Skin Trade, directed by Shannon Keith, is a powerful documentary on the fur industry. The film begins with the history of killing animals for profit, starting with Native Americans selling skins to white fur traders, but makes it clear that the modern fur industry is not anywhere close to the Native American way of life. Native Americans passed their furs down through generations. Among their reasons for fur were spiritual and survival reasons, not fashion. The film contains interviews with Native Americans, fashion designers (such as Todd Oldham) and other celebrities (Rikki Rockett, Lacey Conner, the Barbi Twins and more), and animal rights activists.
Intense footage of the brutal killing of animals for the fur industry is juxtaposed against the lies that the sales associates in stores will tell their customers. When asked about how the animals are killed and treated, the sales associates reply, “It’s just like taking your dog to the pound when she’s sick and they put her to sleep.
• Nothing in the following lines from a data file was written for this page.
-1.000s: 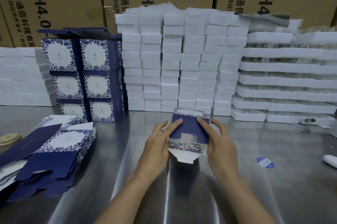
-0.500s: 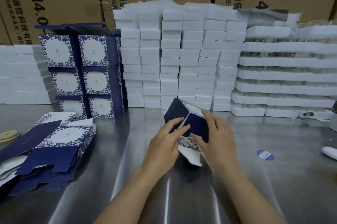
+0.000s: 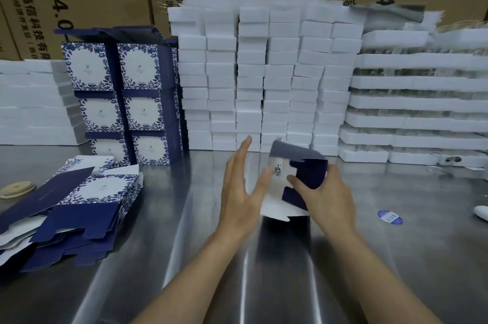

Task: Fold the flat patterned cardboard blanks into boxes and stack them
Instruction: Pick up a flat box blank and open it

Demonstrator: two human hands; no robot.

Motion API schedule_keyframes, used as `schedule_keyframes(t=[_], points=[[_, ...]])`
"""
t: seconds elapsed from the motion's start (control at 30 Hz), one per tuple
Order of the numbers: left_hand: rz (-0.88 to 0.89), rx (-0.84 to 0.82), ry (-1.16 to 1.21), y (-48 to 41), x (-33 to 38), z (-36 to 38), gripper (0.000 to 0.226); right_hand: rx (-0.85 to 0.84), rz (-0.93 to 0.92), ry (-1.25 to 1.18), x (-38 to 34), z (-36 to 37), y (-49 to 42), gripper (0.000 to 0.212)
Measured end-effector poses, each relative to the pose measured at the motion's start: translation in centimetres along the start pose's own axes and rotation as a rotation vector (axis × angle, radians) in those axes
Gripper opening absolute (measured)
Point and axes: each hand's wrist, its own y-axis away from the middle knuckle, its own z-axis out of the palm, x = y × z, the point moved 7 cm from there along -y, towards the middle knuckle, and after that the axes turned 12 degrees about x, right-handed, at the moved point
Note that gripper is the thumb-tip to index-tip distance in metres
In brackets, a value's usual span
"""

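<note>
— Hands first: how do they stand?

— Apart. On the left hand the fingers are straight and point up-frame, and only the thumb is against a white face of the navy-and-white patterned cardboard blank. The right hand grips that blank, thumb pressed on a navy panel and fingers wrapped behind it.

— And a second ago?

— Both sets of fingertips lay close together on the navy flap, with the blank held nearly flat at centre frame. Half a second ago it was tipped up and being prised apart. Now it has opened into a tilted sleeve, held just right of centre over the brushed steel table (motion smears it, so I can't tell which flaps are tucked).

— What does that mean for the job?

— I'd judge the body is opened up and the end flaps come next. A white flap hangs loose at its lower edge, and the left hand looks free to come back and fold it in.

— Stacking?

— Not yet. The stack of folded blue floral boxes stands at upper left, well apart. The heap of flat navy blanks waits at lower left.
</note>
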Motion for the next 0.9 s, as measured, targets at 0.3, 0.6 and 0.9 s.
schedule_keyframes(t=[0.3,0.6,0.9], points=[[-0.246,-0.164,0.163,1.7,-2.6,1.4,0.102,-0.008,0.299,-0.394,1.4,1.9,0.1,0.007],[-0.374,-0.195,0.196,1.7,-3.5,1.9,0.125,-0.274,0.615,-0.88,1.0,5.2,3.1,0.029],[-0.472,-0.206,-0.158,1.8,-6.1,2.1,0.059,-0.439,0.598,-0.854,0.5,6.8,4.8,0.034]])
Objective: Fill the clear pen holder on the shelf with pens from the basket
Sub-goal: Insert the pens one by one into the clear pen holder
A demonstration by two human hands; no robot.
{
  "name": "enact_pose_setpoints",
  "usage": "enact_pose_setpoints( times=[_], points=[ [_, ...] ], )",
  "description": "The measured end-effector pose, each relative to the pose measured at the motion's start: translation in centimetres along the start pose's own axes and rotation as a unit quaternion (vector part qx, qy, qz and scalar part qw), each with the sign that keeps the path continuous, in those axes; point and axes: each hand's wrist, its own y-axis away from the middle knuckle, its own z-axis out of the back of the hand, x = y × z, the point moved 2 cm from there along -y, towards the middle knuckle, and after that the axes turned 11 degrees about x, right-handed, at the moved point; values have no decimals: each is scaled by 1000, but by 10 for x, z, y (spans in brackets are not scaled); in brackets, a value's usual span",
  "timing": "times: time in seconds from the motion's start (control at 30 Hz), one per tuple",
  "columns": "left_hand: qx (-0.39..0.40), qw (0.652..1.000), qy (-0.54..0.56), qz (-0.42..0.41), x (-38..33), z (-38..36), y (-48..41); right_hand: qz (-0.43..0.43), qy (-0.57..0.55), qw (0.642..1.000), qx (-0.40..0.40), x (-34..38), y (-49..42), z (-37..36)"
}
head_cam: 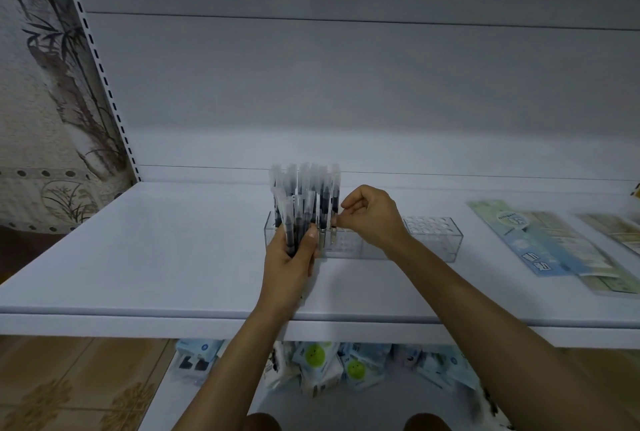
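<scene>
A clear pen holder point(433, 236) with rows of round holes stands on the white shelf point(138, 257). Its left part holds several upright black pens with clear caps point(311, 184). My left hand point(291, 264) grips a bundle of several more pens point(294, 219) in front of the holder's left end. My right hand point(370, 215) pinches a single pen point(334, 222) that stands in the holder, just right of the filled rows. The basket is not in view.
Flat printed packets point(547, 243) lie on the shelf to the right, one more blurred at the far right edge. Packaged goods point(325, 368) sit on the lower level beneath the shelf. A slotted upright point(97, 59) bounds the shelf on the left.
</scene>
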Motion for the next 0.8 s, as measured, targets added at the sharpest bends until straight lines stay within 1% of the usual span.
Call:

It’s humane.” Really, the animals are being anally electrocuted, their necks are being broken, and they are being stomped on. The fur is ripped off of the backs of the animals while they are still alive and there are no regulations for this.
Skin Trade even shows footage from China, which can be even more disturbing to viewers because in China there are absolutely no laws protecting animals. Chances are that if you buy “faux fur” that is made in China, it’s nearly a guarantee that the “faux” means dog or cat instead of “fake.” One cannot help but feel depressed and upset after viewing the horrifying images in this film, but the visuals are the only way to convey the brutality of the industry properly. There are not enough words to describe the pain of these animals.
Out of all of the things that humans do to non-human animals, the fur industry is among the worst because it is for one thing: vanity. Wearing fur is a status symbol, just like an SUV or a fancy car and it is disgusting.
The lies told by the fur industry do not stop at what the fur actually is and how the animals are treated, though. Skin Trade even touches on the environmental impact and how fur is not as “green” as the industry has claimed in recent campaigns.
Even though the film does contain graphic imagery, do not let this aspect turn you off. The film mainly focuses on interviews and the thought processes of the people purchasing fur and those that are boycotting the industry. Because the film is mainly interviews and facts about the industry, the graphic footage is even more powerful.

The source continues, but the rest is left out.